Verbatim output, no pictures: the lines from the beginning of the material through the line with "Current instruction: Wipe", both ends kept.

* **Data listing**
□ □ □ □
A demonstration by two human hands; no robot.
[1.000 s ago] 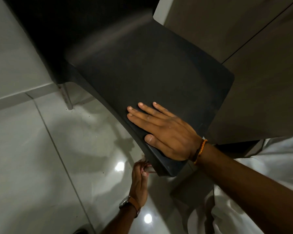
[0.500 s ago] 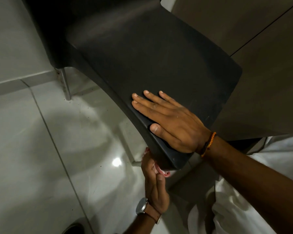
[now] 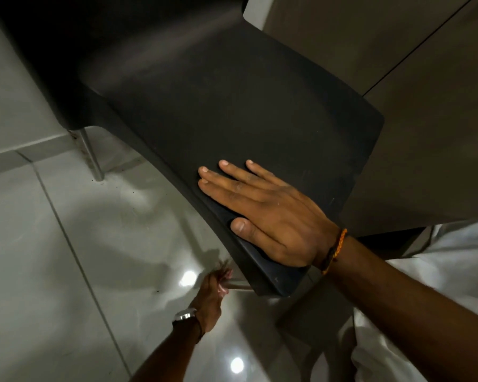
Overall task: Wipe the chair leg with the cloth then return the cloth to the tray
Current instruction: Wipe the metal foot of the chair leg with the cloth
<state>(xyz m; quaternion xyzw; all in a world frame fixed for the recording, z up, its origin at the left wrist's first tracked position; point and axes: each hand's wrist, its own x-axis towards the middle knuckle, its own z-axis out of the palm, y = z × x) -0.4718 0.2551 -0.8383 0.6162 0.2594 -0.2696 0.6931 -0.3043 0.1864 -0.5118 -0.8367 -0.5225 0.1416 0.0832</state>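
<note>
A dark plastic chair (image 3: 232,111) fills the upper middle, seen from above. My right hand (image 3: 265,213) lies flat on the seat's front left corner, fingers spread, holding nothing. Below that corner my left hand (image 3: 211,296), with a wristwatch, is wrapped around the front metal chair leg (image 3: 239,285), which pokes out from under the seat. A sliver of pinkish cloth (image 3: 223,288) shows between the fingers and the leg; most of the cloth is hidden. The hand is motion-blurred. No tray is in view.
Another metal chair leg (image 3: 90,153) stands at the back left on the glossy grey tile floor (image 3: 66,271). A dark wooden cabinet front (image 3: 411,106) rises on the right. My white garment (image 3: 439,271) sits at the lower right.
My left hand has slid along the front leg with the cloth, moving back down towards the floor after rising close under the seat corner. My right hand stays pressed on the seat.
</note>
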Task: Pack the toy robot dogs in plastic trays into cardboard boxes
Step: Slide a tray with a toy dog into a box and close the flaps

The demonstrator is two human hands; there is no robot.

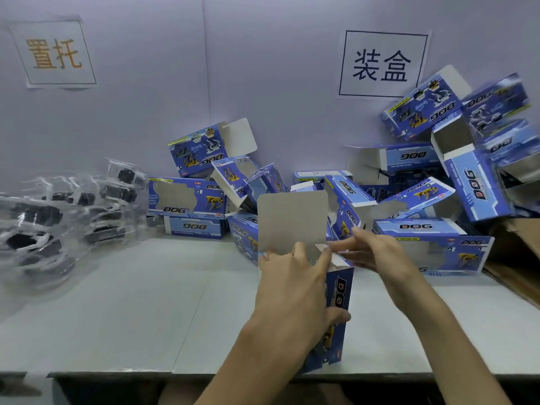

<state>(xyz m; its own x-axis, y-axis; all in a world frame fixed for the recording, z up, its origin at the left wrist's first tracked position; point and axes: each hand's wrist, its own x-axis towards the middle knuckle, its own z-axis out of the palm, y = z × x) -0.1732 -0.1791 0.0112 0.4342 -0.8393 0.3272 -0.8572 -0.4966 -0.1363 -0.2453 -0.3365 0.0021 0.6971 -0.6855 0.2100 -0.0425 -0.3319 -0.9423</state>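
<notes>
The work was at an early stage, by my reading. The left hand (289,287) gripped one blue box (340,296) that stood on end on the table (146,302), with its fingers curled over the open top edge and the thumb pressed on the printed side. The big grey lid flap (292,220) stood straight up just beyond those fingers, not tucked in. The right hand (380,255) reached in from the right with its fingers nearly straight and the tips touching the small side flap at the box mouth. They held nothing that I could make out. Whether a tray already sat inside this box could not be told.

Far to the left of the fingers, a loose heap of clear plastic trays (58,214) with dark toy dogs in them lay waiting, blurred. Beyond the fingers and to their right, a jumbled pile of boxes (423,185) leaned against the wall, and many of them showed open flaps and looked unfilled. Most of the packing therefore seemed left to do.

The table was a pale grey, flat board with a dark front edge below the wrists. The wall (263,83) behind was plain pale lilac and carried two paper signs, one (55,54) up to the left of the fingers and one (382,65) above them. A brown carton (514,258) edged in at the far right.
</notes>
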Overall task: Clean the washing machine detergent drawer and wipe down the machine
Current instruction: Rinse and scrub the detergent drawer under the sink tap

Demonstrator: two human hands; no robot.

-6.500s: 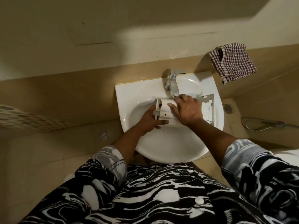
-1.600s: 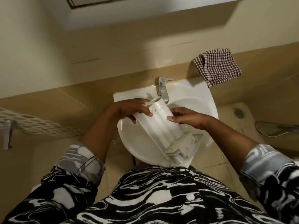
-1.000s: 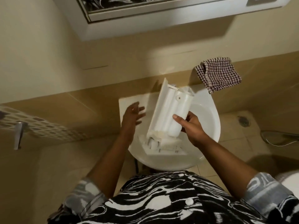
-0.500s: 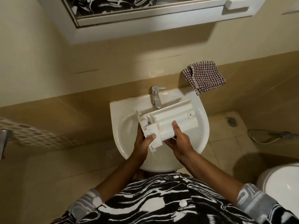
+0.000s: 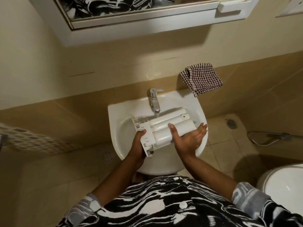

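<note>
Rinsing stage, judged in progress. The left hand grips the left end of the detergent drawer, held inside the sink under the running tap. The right hand cradles it, fingers straight. The checked cloth lies beside the sink. Machine wipe-down likely remains.
</note>
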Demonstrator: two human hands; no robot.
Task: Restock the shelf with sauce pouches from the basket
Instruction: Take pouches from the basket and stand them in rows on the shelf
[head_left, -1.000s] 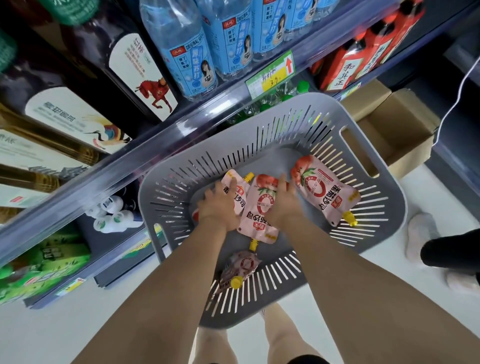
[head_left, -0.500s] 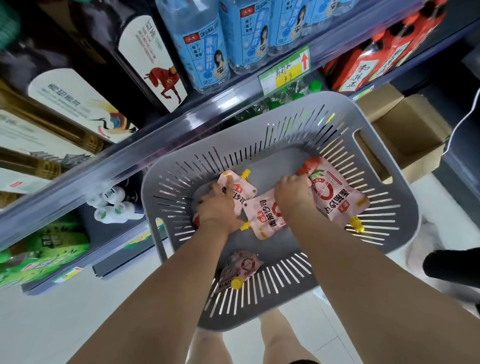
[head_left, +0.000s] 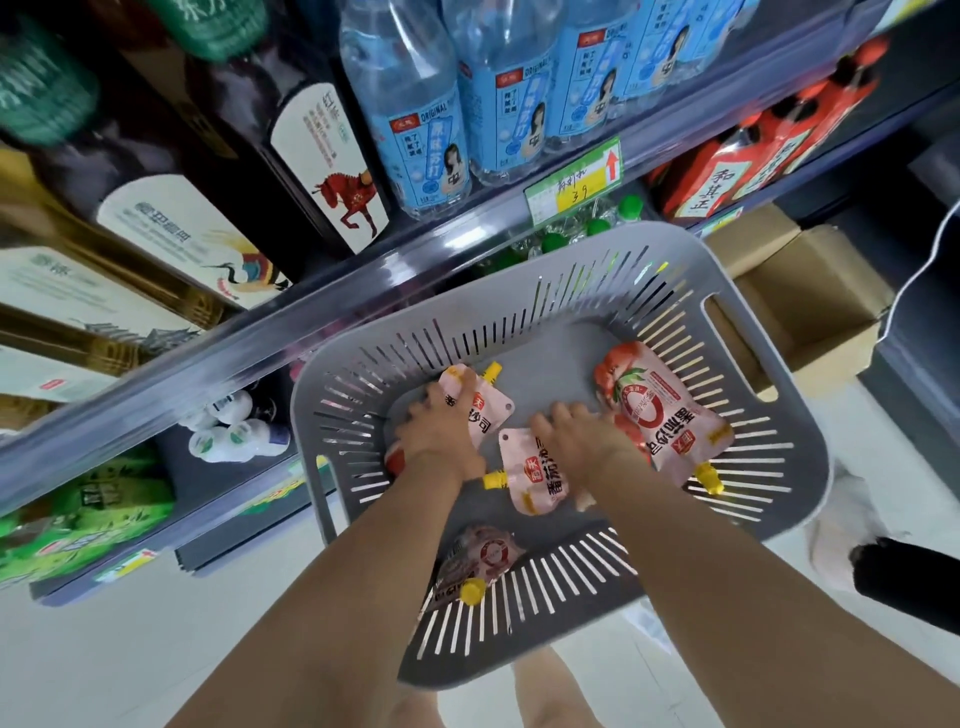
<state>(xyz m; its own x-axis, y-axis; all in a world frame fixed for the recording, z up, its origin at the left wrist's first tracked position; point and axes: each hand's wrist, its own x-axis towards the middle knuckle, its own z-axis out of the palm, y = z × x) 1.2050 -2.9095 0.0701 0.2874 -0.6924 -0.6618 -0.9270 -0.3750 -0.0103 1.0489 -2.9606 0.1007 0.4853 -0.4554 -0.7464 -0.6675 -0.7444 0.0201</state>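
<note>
Basket (head_left: 545, 364): grey, slotted, still in front of the shelf (head_left: 260, 332) rail. All four sauce pouches remain inside and none is lifted out, so by my judgement shelving of this load has not begun. Right hand (head_left: 576, 441): has travelled from the basket's middle toward its right side. Its curled fingers now meet the left edge of the large pouch (head_left: 670, 415), which lies by the right wall with its cap toward the near-right corner. Whether a grip is closed there cannot be told. Left hand (head_left: 441, 431): remains over the left pouch (head_left: 488, 410) near the far-left corner, fingers curled onto it. Middle pouch (head_left: 530, 478): has swung round under the right palm, and its yellow cap now points at the left wall rather than the near wall. Judgement: gathering is in progress, one pouch per hand. Near pouch (head_left: 483, 558): untouched against the near wall, crumpled. The pouches are pink, soft and tomato-printed with yellow screw caps, and will likely flop when raised.
</note>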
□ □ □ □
* **Answer to this exercise**
A demonstration by two human hands; no robot.
[1.000 s ago] 
[0.500 s ago] 
[now] 
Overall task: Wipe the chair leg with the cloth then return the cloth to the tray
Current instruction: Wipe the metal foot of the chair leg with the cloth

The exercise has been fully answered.